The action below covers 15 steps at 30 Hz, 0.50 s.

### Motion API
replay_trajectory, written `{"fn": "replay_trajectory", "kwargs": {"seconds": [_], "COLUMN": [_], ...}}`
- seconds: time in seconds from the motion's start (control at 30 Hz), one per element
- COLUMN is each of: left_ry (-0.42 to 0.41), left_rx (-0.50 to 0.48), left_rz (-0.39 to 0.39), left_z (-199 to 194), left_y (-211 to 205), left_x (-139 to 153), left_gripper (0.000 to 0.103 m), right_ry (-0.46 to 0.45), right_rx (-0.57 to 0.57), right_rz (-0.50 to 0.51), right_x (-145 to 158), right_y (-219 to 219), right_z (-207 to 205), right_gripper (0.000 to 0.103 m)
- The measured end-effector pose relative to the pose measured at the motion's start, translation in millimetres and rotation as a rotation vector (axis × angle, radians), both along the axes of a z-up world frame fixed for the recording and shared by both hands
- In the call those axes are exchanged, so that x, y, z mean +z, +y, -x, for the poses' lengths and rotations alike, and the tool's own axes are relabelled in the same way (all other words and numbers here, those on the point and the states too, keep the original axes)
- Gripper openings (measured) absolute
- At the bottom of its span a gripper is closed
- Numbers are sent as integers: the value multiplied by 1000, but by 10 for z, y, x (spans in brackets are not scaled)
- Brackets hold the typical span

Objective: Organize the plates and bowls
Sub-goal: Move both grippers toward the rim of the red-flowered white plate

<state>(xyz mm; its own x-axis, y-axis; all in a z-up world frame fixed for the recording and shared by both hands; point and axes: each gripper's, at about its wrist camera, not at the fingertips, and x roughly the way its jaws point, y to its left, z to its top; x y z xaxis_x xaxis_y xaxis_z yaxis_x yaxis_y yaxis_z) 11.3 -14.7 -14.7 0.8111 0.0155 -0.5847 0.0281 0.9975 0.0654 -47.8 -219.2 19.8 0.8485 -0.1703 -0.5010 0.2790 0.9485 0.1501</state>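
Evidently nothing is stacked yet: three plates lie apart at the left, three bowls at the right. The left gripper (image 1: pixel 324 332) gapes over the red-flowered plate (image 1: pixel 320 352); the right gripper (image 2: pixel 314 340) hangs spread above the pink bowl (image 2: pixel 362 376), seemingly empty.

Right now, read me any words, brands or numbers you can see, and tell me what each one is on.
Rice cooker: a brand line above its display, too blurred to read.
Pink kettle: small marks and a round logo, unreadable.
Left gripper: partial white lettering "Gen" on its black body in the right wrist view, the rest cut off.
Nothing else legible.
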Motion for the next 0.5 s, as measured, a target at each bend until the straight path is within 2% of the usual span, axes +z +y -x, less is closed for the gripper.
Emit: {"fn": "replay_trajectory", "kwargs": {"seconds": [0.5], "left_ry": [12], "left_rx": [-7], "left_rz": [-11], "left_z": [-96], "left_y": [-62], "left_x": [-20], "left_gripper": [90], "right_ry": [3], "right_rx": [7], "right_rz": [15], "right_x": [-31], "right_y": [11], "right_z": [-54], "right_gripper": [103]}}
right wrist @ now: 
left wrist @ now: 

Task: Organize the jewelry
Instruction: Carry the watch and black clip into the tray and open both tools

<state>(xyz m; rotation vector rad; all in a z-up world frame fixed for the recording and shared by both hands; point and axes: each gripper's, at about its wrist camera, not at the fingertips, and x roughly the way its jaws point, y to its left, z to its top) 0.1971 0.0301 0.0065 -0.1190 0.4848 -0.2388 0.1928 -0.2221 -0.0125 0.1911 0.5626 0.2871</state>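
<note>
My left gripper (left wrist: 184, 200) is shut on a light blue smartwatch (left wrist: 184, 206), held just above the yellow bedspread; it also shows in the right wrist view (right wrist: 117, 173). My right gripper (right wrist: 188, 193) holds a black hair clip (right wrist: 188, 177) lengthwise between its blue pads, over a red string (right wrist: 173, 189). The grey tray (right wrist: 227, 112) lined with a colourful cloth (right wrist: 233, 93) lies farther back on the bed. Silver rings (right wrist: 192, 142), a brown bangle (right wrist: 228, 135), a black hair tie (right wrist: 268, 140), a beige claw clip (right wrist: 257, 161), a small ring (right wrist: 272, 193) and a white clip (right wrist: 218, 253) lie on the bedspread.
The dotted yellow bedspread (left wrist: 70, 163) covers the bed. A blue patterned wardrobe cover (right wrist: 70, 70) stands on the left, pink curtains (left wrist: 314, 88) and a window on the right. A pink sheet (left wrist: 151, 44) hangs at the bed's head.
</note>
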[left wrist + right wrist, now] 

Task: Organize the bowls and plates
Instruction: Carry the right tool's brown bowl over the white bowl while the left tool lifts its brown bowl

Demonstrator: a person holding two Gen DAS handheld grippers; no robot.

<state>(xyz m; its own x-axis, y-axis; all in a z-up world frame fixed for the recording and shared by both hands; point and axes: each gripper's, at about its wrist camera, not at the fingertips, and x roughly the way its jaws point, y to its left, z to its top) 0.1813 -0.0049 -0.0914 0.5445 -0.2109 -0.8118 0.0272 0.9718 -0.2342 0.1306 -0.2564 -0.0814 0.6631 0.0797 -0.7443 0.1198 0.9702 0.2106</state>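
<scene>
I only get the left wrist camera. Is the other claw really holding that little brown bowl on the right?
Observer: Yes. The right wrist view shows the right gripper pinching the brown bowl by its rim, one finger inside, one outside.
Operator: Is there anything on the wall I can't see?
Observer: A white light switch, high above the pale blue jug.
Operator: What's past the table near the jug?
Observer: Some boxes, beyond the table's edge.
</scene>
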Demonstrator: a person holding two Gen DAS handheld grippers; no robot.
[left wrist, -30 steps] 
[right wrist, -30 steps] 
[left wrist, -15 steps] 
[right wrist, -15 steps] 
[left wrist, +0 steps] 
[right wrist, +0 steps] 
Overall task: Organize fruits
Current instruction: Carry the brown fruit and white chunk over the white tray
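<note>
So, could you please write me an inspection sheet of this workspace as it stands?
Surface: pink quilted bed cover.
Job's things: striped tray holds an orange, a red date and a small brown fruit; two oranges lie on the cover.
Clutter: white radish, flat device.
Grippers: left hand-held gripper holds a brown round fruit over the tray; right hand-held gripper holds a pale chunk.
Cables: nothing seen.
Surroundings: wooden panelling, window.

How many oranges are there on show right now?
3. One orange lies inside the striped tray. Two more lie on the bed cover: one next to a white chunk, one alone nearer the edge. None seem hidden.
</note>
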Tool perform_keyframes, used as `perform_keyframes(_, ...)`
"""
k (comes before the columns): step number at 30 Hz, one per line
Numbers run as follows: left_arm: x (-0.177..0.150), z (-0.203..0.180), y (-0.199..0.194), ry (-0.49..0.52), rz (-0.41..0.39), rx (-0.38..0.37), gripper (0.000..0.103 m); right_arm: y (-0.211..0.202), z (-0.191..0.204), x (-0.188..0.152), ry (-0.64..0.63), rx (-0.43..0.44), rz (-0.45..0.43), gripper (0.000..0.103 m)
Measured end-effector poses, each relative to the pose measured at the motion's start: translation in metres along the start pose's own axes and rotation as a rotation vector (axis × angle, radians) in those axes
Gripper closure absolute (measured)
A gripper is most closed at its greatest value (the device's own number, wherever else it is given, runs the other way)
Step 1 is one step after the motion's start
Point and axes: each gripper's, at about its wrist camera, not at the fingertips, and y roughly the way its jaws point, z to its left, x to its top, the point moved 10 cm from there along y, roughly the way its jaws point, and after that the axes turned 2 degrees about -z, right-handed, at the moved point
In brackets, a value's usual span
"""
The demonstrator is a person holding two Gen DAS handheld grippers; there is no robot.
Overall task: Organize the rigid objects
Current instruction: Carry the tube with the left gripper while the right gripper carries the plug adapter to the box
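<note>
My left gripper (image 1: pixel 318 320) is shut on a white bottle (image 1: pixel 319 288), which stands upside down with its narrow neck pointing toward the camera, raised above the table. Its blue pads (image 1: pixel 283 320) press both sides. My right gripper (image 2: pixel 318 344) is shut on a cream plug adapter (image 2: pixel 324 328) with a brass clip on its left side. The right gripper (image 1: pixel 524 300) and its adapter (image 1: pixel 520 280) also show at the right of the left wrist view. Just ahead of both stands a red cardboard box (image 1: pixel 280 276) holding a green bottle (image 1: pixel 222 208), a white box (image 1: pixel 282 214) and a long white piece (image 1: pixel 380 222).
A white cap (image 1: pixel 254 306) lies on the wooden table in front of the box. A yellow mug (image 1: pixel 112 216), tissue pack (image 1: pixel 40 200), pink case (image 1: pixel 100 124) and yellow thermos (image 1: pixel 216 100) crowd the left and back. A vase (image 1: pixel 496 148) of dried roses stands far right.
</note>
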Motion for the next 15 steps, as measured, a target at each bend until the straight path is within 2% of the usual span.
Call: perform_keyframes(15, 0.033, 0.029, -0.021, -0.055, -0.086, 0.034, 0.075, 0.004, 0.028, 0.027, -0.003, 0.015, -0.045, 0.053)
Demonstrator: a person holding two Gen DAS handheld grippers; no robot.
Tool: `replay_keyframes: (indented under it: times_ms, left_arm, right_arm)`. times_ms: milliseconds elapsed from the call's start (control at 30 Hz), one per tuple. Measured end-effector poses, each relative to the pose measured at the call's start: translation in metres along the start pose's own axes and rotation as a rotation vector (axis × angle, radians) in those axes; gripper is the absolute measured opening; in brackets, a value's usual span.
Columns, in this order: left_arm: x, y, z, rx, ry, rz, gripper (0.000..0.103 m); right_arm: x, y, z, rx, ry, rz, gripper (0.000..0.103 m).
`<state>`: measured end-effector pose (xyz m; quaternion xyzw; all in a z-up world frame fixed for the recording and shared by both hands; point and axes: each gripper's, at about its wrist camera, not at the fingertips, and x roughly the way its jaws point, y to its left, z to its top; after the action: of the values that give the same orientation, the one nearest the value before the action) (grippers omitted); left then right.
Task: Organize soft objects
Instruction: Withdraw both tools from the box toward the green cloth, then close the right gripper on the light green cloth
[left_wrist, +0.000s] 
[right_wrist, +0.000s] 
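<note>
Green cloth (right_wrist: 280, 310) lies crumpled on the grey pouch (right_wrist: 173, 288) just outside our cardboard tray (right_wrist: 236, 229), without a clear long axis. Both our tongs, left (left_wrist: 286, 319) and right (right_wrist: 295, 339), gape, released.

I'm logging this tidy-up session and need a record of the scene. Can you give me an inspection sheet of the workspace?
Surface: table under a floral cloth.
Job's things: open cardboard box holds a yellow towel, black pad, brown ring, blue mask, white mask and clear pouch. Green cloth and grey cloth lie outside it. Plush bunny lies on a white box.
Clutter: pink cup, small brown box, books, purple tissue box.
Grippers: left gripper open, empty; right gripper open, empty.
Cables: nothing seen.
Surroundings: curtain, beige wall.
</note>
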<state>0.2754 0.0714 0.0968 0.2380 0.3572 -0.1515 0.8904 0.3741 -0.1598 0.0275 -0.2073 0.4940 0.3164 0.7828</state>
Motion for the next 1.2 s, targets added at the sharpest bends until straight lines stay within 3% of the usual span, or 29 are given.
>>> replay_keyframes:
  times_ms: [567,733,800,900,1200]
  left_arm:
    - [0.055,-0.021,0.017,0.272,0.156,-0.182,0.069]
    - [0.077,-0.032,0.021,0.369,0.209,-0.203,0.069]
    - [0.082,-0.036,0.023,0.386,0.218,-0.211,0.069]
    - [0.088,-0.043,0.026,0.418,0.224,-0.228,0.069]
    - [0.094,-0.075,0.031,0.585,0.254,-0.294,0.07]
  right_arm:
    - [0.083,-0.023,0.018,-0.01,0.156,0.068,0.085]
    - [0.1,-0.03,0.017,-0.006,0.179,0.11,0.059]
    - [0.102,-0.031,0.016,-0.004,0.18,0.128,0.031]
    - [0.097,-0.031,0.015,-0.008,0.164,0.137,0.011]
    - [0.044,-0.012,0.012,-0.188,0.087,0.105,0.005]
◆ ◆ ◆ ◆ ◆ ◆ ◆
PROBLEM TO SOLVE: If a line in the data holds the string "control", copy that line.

YOUR SOLUTION:
- seconds: time in seconds from the motion's start (control at 30 Hz), one per element
Tool: `replay_keyframes: (indented under it: times_ms, left_arm, right_arm)`. times_ms: milliseconds elapsed from the call's start (control at 30 Hz), one per tuple. Measured end-effector poses, each relative to the pose measured at the call's start: translation in metres along the start pose's own axes and rotation as a rotation vector (axis × angle, radians) in those axes; gripper is the absolute measured opening; in brackets, a value's usual span.

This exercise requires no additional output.